As for your situation, I would contact my DS by what ever means I had, and give him a deadline on how long his car can stay there (certified letter in case they try to take you to court?) and at the end of that period I believe you can change the title to your name and sell it as your vehicle because it has been abandoned on your property.  Check with the government office that titles autos in your county or state to find out exactly how to do that.  Re-rent the apartment and be ready to praise your new tenants when your DS calls.  Get busy doing fun things that you can talk about to him if/or when he calls.  Be sure your DH is involved so you can talk about how much fun the two of you are having but mostly go out there and have some fun!!

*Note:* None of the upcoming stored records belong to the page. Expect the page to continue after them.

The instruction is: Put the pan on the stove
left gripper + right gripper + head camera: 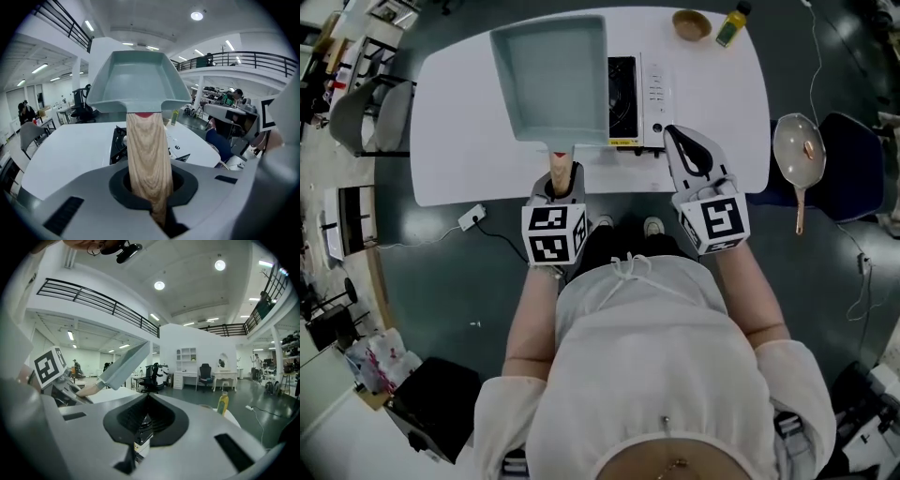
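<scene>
A square grey-blue pan [551, 80] with a wooden handle [561, 171] is held over the white table [450, 141]. My left gripper [562, 184] is shut on the handle. In the left gripper view the handle [147, 154] runs out between the jaws to the pan [136, 84], which is raised above the tabletop. The stove [639, 89] stands just right of the pan, and the pan's right edge covers its left side. My right gripper [686, 150] is shut and holds nothing, hovering at the stove's front right. The right gripper view shows the pan [124, 366] tilted at its left.
A wooden bowl [691, 24] and a yellow bottle [731, 25] stand at the table's far right. A round pan [798, 150] lies on a blue chair to the right. A grey chair [370, 112] stands left of the table, and a power strip [472, 217] lies on the floor.
</scene>
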`<act>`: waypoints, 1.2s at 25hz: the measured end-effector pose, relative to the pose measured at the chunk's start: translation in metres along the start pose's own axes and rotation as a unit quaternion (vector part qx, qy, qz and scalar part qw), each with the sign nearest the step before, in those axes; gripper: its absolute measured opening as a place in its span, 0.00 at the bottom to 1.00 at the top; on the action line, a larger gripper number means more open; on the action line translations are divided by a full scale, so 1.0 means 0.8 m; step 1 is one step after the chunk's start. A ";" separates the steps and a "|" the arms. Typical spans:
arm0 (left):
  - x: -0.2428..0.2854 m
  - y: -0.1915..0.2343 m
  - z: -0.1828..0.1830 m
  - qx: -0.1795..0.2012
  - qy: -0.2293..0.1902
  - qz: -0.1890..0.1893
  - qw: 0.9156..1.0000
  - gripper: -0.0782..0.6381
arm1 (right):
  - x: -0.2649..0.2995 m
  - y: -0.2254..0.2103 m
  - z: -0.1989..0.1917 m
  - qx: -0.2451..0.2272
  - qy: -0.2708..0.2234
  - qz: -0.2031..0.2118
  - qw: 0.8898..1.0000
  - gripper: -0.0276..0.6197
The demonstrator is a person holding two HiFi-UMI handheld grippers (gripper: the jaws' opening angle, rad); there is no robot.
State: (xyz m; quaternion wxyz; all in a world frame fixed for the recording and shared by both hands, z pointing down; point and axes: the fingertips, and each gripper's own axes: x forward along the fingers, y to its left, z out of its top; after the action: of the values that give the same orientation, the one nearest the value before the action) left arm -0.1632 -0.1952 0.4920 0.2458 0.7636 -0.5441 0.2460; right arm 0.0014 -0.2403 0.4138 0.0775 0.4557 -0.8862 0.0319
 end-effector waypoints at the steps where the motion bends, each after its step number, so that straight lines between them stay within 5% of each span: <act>1: 0.007 0.003 -0.005 -0.001 0.012 -0.004 1.000 0.15 | 0.004 -0.001 -0.002 0.002 0.002 -0.005 1.000 0.05; 12: 0.075 0.007 -0.067 -0.035 0.133 -0.053 0.989 0.15 | 0.034 -0.004 -0.040 0.021 0.034 -0.046 0.998 0.05; 30: 0.117 0.001 -0.091 -0.087 0.251 -0.035 0.963 0.16 | 0.039 -0.043 -0.097 0.062 0.079 -0.073 0.992 0.05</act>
State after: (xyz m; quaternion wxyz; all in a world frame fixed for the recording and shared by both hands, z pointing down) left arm -0.1450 -0.2150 0.6075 0.4488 0.6717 -0.4570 0.3723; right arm 0.0196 -0.2752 0.4950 0.1214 0.5194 -0.8378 0.1167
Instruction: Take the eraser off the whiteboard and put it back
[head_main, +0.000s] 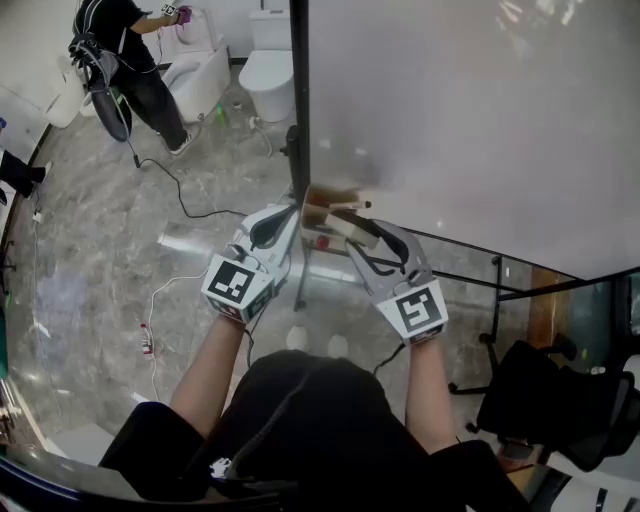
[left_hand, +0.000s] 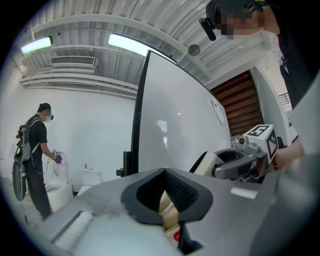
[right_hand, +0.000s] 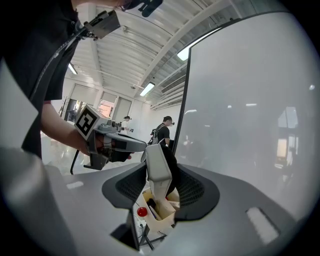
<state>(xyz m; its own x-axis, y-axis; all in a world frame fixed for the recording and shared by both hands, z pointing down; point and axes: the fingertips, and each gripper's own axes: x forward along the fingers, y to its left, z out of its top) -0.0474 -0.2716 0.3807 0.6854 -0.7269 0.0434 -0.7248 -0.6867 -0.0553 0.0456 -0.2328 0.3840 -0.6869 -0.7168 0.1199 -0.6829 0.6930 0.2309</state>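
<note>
The right gripper (right_hand: 161, 176) has its jaws clamped on the eraser (right_hand: 157, 165), held upright close to the whiteboard (head_main: 470, 120) near its left edge, above a small cardboard box (right_hand: 161, 214) of pens. Just to its left, the left gripper (left_hand: 163, 172) has its jaws together, nothing in them. Far off, a person (head_main: 125, 60) stands near a toilet (head_main: 268, 70).

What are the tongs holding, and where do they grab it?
The right tongs pinch the eraser by its near end; the far end sticks out past the tips. The left tongs hold nothing.
</note>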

We dedicate our lives to our children while they are growing up and once they are gone we feel like failures if we are not a constant figure in their lives.  Why is that?  If we do our job as parents properly then our children no longer need us.  It is our time now.  We deserve to have some fun!

Good luck!  HUGS!!!!

PS.....watch what you wish for, my DS and my two wonderful grands moved in with us this year.  The emotional problems that the two grands have are proving to be real challenges.  My DH is walking around saying "What golden years?"  Like I say..... "Life.....never exactly what you expected!"
Your mind is a garden your thoughts are the seeds
You can grow flowers or you can grow weeds.
Author unknown

Leeam41

Thank you for your help.

Since my post I've sent a few gifts for the baby and the car was picked up by a tow truck while we were sleeping. I've still heard nothing from any of them.

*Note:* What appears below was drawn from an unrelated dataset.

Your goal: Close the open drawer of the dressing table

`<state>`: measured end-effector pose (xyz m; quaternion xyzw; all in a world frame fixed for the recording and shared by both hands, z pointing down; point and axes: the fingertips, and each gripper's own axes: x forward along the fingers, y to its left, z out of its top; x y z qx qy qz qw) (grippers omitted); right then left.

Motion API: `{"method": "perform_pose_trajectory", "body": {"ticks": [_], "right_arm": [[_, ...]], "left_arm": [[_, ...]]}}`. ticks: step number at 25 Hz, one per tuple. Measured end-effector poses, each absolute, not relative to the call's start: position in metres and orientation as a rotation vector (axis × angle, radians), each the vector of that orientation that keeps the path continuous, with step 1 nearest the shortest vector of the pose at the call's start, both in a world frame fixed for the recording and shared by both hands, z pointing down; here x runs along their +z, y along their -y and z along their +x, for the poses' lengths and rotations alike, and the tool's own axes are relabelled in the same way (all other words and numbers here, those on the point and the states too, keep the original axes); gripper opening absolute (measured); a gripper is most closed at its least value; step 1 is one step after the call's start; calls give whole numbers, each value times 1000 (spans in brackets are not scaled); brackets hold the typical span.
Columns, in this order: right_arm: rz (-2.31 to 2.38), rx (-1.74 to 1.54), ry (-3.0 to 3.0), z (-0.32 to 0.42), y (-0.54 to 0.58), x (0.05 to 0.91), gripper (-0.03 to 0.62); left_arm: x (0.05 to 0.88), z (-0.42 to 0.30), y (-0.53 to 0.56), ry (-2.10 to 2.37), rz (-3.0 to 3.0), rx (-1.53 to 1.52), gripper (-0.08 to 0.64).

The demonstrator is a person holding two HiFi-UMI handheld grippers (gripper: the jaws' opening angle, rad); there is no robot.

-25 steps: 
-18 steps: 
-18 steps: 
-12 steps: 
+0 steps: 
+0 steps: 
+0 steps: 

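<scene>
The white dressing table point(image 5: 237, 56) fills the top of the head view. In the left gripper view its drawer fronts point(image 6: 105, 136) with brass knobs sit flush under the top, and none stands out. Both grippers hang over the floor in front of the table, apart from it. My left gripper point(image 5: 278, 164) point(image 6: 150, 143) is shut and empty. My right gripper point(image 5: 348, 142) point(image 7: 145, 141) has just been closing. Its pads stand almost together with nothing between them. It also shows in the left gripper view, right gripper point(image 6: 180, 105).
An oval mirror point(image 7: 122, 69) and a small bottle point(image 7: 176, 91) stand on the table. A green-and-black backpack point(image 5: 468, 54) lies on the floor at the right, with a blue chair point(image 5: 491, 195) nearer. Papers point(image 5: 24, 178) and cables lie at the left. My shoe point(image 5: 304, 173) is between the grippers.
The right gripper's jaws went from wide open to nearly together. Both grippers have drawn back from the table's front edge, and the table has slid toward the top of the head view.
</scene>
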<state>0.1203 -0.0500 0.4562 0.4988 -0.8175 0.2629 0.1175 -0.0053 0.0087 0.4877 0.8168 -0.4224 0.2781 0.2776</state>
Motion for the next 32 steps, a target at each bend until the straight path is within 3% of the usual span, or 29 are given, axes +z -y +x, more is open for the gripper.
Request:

He quit his job and is now working with her family just as I predicted. I think he's being manipulated and isolated by her. His last connection to our family was his biweekly fishing with his brother and that has stopped too.
He is now only involved with her and her circle of people who support her narrative.
I rented the apartment to his friend that has been close to our family since grade school. Through his social media he showed me posts from her themed with only wanting to be with her baby and husband 24/7 and how much she's disappointed in the friends that encourage them to hang out.
It's obvious what she's doing is coercive control.

I'm going to take your advice and focus on me and my family that is around me.
I'll continue to send cards and gifts.

Thank you for your time and response.